__TO DO__.
Select the lines below containing the word "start".
(COLLECTED MATERIAL Opens)
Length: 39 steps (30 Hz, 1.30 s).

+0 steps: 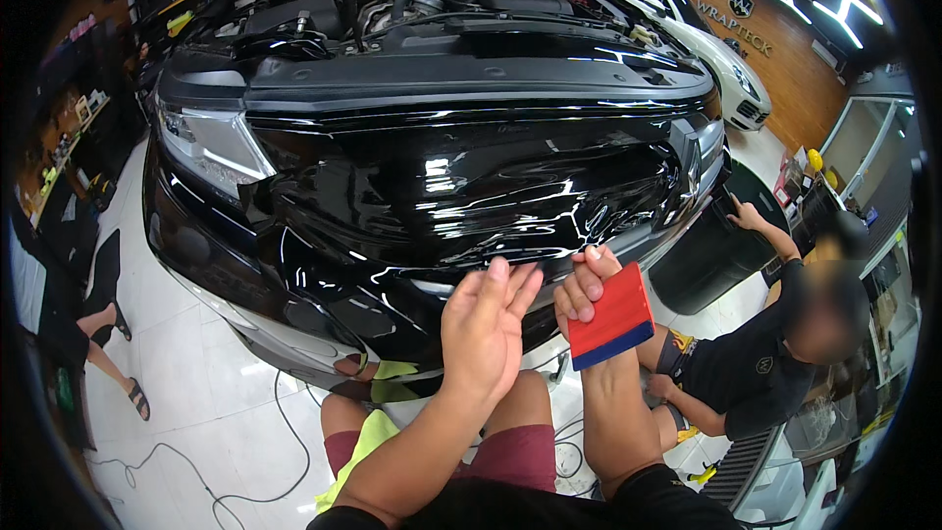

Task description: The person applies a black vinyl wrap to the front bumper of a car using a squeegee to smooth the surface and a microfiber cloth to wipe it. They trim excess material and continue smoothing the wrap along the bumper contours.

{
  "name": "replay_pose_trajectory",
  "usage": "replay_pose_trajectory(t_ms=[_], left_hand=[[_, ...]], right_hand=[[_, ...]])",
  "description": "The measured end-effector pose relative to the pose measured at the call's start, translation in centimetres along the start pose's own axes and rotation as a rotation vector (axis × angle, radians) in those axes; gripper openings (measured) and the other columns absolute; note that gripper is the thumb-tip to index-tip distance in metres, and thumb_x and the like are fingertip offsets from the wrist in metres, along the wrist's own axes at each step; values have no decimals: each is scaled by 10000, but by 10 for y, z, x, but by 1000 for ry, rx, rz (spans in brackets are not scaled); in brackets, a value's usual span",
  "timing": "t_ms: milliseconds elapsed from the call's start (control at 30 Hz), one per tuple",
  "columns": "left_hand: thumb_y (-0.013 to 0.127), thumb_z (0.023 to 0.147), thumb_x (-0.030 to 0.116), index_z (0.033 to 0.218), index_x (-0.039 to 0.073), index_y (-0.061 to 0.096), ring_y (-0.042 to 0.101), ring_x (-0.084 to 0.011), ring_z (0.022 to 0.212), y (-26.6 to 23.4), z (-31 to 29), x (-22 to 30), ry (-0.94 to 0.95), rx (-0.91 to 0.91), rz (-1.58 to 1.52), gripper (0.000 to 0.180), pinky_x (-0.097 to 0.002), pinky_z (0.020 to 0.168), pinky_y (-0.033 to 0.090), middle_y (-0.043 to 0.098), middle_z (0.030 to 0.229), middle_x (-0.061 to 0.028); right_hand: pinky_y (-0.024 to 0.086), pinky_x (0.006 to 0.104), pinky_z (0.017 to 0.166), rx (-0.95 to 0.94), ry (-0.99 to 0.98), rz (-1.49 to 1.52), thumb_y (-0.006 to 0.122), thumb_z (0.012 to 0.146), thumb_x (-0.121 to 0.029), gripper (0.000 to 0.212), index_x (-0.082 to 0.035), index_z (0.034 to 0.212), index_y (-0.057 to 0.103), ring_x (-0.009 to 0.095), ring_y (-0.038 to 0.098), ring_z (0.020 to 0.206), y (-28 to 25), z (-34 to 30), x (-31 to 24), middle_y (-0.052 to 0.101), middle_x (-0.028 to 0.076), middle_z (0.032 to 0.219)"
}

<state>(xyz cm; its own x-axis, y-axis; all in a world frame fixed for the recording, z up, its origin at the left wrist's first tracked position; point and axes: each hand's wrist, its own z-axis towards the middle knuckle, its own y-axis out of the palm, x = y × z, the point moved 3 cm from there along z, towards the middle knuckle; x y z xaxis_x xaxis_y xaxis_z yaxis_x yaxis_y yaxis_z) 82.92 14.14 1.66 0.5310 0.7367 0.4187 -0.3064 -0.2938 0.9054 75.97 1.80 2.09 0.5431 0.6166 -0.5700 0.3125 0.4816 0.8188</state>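
A loose, glossy black film [363, 182] covers the front of a black car, creased and rippled toward the right side. Close to its lower edge is my left hand [481, 334], fingers stretched out and holding nothing; whether the fingertips touch the film I cannot tell. My right hand [581, 296] is closed around a red squeegee [612, 312] with a dark blue edge. Its thumb and forefinger are near the film's lower right edge, and any film pinched there is too small to make out.
The car's hood is up over the engine [422, 5], beside a clear headlight [211, 147]. A co-worker [775, 363] sits at the right, one hand by a black bin [706, 250]. Cables [280, 432] lie on the tiled floor; a yellow-green cloth [363, 451] rests on my thigh.
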Motion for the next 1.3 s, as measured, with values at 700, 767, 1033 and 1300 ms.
replay_pose_trajectory(t_ms=[700, 767, 1033, 1300], left_hand=[[649, 1000, 223, 1044, 57, 627, 648, -224, 988, -5, 21, -4, -390, -55, -306, 173, -362, 910, 527, 686, 1024, -109], [651, 999, 222, 1029, 72, 625, 641, -213, 987, -4, 22, -12, -336, 26, -215, 155, -354, 898, 520, 680, 985, -90], [671, 990, 179, 882, 110, 596, 645, -187, 1010, -13, 22, -11, -159, 17, -106, 148, -353, 932, 499, 685, 1007, -62], [590, 1030, 214, 988, 47, 593, 622, -310, 1181, -11, 2, 6, -204, -37, -80, 172, -432, 1060, 472, 669, 1115, -169]], right_hand=[[455, 295, 581, -219, 115, -1042, 299, 1095, -474, 563, -11, 1210, 598, 152, 540, 549, -13, -109, 24, 562, 39, 660], [488, 324, 822, -491, 337, -1092, 337, 1108, -361, 453, -15, 1200, 614, 180, 605, 876, -21, -172, 47, 624, 85, 948], [491, 314, 910, -696, 837, -1186, 662, 1000, -302, 392, -42, 1282, 580, 115, 587, 1021, -19, -170, -29, 652, 42, 1066], [507, 447, 768, 83, -1218, -2040, 632, 927, -97, 172, -30, 1083, 657, 375, 629, 866, 17, 20, -119, 669, 163, 957]])
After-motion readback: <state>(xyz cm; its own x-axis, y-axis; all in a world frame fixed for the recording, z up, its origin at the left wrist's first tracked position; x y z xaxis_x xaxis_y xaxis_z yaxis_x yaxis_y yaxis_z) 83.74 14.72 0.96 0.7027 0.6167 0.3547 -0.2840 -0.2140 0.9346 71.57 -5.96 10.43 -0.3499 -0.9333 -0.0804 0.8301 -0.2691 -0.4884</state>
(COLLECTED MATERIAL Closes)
__RESULT__.
  "description": "The measured end-effector pose relative to the pose measured at the call's start, translation in centimetres along the start pose's own axes and rotation as a rotation vector (axis × angle, radians) in those axes; gripper openings (measured) and the other columns absolute; note that gripper is the thumb-tip to index-tip distance in metres, and thumb_x and the like are fingertip offsets from the wrist in metres, along the wrist's own axes at each step; values have no decimals: each is scaled by 10000, but by 10 for y, z, x, but by 1000 for ry, rx, rz (spans in brackets are not scaled); in brackets, a value's usual span",
  "timing": "t_ms: milliseconds elapsed from the call's start (control at 30 Hz), one per tuple",

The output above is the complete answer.